── Data excerpt

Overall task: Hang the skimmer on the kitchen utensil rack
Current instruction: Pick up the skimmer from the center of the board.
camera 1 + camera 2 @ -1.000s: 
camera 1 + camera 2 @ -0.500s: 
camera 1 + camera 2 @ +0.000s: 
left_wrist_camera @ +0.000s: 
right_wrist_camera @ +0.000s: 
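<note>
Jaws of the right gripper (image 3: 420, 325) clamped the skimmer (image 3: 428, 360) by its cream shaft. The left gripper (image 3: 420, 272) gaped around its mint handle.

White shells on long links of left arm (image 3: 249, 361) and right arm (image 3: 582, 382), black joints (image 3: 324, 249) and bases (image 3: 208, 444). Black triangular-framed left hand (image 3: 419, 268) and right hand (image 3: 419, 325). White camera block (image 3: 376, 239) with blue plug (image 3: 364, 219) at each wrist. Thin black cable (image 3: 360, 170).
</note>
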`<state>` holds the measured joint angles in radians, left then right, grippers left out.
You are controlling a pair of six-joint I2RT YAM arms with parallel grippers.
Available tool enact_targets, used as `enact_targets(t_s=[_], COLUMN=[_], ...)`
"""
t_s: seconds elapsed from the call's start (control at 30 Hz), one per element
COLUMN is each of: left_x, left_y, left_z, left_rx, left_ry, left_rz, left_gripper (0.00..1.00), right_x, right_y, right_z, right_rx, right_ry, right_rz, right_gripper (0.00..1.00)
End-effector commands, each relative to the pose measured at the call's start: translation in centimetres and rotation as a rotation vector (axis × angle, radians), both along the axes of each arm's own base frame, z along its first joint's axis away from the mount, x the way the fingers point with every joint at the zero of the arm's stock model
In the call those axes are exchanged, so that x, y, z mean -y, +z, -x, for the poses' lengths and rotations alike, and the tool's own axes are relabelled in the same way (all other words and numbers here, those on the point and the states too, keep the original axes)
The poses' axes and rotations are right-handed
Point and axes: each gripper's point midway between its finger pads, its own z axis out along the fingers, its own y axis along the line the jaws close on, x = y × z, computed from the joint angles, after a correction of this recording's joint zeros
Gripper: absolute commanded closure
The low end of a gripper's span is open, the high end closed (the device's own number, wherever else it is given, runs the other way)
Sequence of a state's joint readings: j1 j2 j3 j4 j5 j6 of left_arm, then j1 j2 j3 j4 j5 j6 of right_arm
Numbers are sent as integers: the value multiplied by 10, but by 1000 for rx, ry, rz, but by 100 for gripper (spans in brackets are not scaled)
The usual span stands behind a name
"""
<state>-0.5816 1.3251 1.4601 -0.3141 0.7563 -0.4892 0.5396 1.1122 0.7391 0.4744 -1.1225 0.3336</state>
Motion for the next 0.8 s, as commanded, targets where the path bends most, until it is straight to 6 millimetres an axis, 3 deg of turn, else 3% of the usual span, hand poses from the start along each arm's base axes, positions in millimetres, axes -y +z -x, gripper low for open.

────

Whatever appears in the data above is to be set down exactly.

Overall task: Hang the skimmer on the kitchen utensil rack
Current instruction: Pick up the skimmer from the center of the board.
camera 1 + camera 2 @ -1.000s: 
camera 1 + camera 2 @ -0.500s: 
camera 1 + camera 2 @ +0.000s: 
left_wrist_camera @ +0.000s: 
right_wrist_camera @ +0.000s: 
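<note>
Jaws of the right gripper (image 3: 420, 325) clamped the skimmer (image 3: 428, 360) by its cream shaft. The left gripper (image 3: 420, 272) gaped around its mint handle.

White shells on long links of left arm (image 3: 249, 361) and right arm (image 3: 582, 382), black joints (image 3: 324, 249) and bases (image 3: 208, 444). Black triangular-framed left hand (image 3: 419, 268) and right hand (image 3: 419, 325). White camera block (image 3: 376, 239) with blue plug (image 3: 364, 219) at each wrist. Thin black cable (image 3: 360, 170).
</note>
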`<state>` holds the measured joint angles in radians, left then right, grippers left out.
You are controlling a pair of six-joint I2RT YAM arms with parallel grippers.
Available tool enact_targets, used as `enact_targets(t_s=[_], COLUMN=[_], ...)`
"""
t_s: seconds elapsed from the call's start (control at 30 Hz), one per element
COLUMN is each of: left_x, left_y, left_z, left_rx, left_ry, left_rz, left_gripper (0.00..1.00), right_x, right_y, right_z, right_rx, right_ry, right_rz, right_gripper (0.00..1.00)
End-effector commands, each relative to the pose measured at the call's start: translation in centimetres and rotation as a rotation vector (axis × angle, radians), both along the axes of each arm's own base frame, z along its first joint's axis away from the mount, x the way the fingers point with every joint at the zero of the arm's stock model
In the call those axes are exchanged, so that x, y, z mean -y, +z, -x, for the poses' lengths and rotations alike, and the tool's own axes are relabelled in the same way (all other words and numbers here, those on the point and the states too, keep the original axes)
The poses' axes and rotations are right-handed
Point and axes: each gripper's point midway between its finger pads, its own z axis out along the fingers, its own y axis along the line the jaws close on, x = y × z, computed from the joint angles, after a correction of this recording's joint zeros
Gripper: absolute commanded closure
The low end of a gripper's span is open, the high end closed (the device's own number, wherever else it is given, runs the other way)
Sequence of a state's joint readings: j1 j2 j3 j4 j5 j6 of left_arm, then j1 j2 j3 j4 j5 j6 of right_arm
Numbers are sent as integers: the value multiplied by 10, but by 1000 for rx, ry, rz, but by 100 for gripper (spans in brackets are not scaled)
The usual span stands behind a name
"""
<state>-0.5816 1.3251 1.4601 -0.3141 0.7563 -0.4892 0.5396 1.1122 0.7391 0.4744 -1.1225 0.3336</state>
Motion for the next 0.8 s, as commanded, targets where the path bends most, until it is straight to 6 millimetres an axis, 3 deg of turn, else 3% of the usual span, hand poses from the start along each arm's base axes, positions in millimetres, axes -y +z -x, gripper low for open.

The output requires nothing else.